One day last week Richard summarily dismissed Mr. Kaufmann for "disloyalty and insubordination." Furious, President Bernard, on whose Manhattan office wall hangs the motto: "To be Right is Desirable, To Seem Right is Essential," seized pen, dispatched to Cousin Richard a telegram: "YOU ARE HEREBY SUSPENDED AS AN OFFICER AND EMPLOYE OF GIMBEL BROS. INC. YOU ARE REQUIRED TO FORTHWITH LEAVE THE STORE. YOUR AUTHORITY TO ISSUE ANY ORDERS OR IN ANY WAY ACT FOR THE COMPANY IS HEREBY WITHDRAWN. YOUR UNAUTHORIZED ACTION . . . CONCERNING MR. KAUFMANN AT A TIME WHEN YOU KNEW DIRECTORS WERE CON- TEMPLATING NOT TO RE-ELECT YOU TO OFFICE COMPELS THIS IMMEDIATE ACTION. . . ."

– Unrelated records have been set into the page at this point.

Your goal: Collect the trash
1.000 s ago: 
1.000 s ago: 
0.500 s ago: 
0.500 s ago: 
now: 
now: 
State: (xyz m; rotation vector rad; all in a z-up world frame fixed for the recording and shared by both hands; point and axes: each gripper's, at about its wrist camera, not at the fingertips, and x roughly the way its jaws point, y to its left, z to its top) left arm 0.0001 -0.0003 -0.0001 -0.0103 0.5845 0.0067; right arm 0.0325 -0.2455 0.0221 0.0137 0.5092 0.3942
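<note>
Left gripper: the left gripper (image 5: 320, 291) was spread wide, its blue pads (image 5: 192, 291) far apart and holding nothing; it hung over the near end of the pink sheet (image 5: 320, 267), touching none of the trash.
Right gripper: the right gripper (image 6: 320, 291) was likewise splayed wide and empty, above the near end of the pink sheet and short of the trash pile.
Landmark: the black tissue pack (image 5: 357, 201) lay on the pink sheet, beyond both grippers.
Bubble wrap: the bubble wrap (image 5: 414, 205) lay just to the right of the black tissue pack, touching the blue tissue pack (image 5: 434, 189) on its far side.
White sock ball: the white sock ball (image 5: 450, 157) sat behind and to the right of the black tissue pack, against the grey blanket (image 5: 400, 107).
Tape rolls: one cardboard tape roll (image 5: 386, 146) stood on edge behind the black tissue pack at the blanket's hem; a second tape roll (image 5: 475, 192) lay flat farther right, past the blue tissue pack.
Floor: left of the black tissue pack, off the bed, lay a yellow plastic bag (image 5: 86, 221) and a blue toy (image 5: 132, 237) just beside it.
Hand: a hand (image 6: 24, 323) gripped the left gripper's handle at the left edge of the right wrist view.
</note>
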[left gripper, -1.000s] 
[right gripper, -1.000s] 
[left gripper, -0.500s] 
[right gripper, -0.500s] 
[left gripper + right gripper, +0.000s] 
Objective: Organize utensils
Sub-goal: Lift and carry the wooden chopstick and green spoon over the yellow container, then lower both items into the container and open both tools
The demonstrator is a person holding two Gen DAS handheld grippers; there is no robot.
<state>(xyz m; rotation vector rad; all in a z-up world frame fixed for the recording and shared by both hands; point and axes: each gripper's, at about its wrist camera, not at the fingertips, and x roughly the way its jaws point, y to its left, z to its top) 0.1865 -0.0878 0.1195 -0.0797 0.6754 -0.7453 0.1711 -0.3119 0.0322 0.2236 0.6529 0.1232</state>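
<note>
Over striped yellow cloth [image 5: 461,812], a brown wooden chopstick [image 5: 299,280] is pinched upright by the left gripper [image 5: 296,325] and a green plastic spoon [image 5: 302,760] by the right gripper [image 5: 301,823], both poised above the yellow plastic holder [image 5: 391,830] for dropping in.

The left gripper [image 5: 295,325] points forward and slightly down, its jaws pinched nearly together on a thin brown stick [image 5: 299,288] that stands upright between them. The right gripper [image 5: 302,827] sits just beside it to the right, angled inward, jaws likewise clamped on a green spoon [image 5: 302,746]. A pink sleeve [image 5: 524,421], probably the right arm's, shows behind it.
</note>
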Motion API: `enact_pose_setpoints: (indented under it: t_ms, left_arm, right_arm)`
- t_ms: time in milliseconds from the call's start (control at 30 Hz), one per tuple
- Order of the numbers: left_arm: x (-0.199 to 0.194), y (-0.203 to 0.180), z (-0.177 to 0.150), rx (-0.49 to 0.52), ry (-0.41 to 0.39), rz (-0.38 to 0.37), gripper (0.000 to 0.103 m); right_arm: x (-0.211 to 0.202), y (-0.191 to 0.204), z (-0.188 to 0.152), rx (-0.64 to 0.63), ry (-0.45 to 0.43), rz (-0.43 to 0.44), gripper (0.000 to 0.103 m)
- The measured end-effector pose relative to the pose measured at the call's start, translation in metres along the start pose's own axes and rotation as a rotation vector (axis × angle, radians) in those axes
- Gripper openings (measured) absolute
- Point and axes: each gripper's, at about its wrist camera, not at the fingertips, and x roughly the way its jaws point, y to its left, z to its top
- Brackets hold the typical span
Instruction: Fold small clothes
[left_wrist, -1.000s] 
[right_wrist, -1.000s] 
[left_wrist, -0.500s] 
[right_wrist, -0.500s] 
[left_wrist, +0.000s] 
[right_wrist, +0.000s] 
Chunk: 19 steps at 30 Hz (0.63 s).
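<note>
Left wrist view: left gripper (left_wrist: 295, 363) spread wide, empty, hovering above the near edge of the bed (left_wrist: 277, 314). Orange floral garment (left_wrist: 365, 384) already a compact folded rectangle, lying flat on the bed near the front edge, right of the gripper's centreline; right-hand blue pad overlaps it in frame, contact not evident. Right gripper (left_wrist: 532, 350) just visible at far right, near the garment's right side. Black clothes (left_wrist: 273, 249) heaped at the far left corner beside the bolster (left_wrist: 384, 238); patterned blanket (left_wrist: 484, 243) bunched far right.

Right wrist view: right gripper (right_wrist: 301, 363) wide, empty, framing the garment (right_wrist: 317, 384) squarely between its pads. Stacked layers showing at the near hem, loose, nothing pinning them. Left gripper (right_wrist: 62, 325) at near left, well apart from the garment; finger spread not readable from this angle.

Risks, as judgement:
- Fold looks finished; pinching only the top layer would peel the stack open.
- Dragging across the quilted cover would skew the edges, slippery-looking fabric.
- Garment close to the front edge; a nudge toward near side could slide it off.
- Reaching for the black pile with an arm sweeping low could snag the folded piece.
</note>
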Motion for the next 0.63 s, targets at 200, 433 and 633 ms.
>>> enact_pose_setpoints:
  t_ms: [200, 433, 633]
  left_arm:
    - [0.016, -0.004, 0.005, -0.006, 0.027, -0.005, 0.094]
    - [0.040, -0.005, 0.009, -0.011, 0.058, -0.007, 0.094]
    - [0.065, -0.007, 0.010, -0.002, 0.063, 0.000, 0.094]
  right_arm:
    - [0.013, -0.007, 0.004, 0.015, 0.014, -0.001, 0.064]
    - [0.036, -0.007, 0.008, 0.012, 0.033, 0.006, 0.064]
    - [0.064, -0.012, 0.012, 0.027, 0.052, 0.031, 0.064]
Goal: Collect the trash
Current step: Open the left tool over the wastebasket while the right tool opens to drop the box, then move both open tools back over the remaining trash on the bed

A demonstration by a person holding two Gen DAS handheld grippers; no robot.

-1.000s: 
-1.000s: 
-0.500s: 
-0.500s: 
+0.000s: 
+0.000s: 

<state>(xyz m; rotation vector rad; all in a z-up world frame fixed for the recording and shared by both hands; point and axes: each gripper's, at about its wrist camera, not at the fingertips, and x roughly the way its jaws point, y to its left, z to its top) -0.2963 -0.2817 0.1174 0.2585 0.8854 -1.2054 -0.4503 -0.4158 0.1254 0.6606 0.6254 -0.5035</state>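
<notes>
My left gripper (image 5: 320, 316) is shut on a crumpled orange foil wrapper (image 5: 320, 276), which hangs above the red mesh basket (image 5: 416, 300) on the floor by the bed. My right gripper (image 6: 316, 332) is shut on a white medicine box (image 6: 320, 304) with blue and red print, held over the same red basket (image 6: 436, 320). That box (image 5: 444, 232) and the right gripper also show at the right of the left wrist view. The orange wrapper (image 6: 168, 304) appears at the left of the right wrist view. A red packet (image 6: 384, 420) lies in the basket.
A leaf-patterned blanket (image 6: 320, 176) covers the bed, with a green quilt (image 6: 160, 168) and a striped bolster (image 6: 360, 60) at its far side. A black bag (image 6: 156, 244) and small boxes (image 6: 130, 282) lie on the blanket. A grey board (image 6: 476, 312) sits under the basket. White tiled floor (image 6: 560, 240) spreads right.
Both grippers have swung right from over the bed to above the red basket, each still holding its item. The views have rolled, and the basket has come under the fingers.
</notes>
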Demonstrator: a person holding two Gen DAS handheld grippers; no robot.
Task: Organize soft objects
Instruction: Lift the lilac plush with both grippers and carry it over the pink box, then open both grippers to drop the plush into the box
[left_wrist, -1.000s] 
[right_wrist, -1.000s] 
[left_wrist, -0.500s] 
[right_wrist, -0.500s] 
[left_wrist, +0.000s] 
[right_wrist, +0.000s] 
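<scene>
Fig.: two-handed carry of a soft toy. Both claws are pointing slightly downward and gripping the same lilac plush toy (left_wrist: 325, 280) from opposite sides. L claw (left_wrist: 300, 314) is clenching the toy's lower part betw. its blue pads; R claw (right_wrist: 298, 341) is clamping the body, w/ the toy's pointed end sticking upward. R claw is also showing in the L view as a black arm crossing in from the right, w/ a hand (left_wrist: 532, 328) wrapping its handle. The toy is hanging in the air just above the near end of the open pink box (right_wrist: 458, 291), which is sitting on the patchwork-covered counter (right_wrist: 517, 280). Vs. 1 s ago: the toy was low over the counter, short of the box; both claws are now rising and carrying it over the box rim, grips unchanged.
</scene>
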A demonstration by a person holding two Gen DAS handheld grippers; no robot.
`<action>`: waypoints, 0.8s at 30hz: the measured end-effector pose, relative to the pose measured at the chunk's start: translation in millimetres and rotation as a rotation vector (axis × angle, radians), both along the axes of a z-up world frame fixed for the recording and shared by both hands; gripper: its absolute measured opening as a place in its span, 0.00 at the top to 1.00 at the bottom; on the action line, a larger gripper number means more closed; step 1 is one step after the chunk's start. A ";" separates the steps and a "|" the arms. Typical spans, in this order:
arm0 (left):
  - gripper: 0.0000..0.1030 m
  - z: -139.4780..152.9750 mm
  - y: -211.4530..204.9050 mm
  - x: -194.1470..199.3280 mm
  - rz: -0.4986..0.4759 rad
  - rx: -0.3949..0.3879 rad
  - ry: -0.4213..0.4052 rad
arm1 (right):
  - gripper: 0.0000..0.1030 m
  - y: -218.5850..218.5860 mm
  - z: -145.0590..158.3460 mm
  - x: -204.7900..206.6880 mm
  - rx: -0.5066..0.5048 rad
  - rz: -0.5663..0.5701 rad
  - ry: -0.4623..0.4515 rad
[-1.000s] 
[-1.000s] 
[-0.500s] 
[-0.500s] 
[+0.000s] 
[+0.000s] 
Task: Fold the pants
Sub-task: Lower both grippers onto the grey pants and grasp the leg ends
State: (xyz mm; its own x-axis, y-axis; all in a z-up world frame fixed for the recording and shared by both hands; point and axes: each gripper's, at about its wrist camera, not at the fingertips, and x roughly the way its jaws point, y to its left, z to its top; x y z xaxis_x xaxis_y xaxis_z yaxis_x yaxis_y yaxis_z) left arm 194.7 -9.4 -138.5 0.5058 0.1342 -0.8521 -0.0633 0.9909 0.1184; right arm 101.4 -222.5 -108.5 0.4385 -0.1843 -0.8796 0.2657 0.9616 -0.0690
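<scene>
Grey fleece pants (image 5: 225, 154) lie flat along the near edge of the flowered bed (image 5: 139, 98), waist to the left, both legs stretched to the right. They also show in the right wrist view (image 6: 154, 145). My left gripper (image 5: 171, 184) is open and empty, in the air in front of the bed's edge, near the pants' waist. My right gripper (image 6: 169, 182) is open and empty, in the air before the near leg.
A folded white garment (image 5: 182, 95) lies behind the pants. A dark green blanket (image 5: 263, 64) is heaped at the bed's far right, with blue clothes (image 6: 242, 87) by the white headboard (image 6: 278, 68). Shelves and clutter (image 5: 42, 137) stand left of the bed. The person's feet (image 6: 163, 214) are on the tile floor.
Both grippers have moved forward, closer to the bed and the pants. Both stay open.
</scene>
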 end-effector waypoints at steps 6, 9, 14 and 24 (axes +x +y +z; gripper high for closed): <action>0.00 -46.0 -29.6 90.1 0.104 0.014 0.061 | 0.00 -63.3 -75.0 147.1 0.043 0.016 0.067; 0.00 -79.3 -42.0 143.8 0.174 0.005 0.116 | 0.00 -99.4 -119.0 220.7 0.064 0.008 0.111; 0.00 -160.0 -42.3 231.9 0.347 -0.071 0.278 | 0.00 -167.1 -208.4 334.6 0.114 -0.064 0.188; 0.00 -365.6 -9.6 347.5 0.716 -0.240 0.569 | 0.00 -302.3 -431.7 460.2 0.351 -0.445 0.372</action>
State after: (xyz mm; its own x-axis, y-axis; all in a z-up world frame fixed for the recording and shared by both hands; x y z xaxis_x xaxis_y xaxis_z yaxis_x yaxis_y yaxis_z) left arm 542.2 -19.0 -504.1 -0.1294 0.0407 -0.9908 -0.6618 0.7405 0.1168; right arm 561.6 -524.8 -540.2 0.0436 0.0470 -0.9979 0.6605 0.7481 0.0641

In Philadelphia, Richard called in the newshawks, gave out a lengthy statement, couched in the third person, declaring the whole affair an incident in a "battle for Wall Street control of Gimbel Bros"
"This is the second time Mr. [Richard] Gimbel has been in charge of the Philadelphia store. He was removed the first time for doing too good a job. . . . The store is currently running at a rate which will show a profit, and once again Mr. Gimbel expects to be removed for doing too good a job. . . .
"Mr. Gimbel would not stand any longer the slaughter by Mr. Kaufmann of efficient and loyal Philadelphia executives. Mr. Gimbel expects Wall Street experts, lawyers, bankers and accountants to combine in an effort to throw him out of the business, but he is confident that in the end the stockholders or bondholders or the courts will sustain his position. . . ."
Officers of the company could not explain the reference to Wall Street.
When the Board of Directors met in Manhattan next day, four Gimbels (unnamed) were on Richard's side. But Cousin Bernard rounded up enough votes to confirm Richard's dismissal, appoint Mr. Kaufmann to succeed him. Again, Richard met the newshawks, told them the executives of other Gimbel stores were "scabs," then blurted menacingly: "If you boys are going to take sides, better choose the right side." Philadelphia newspapers saved themselves the trouble by discreetly ignoring the whole fight.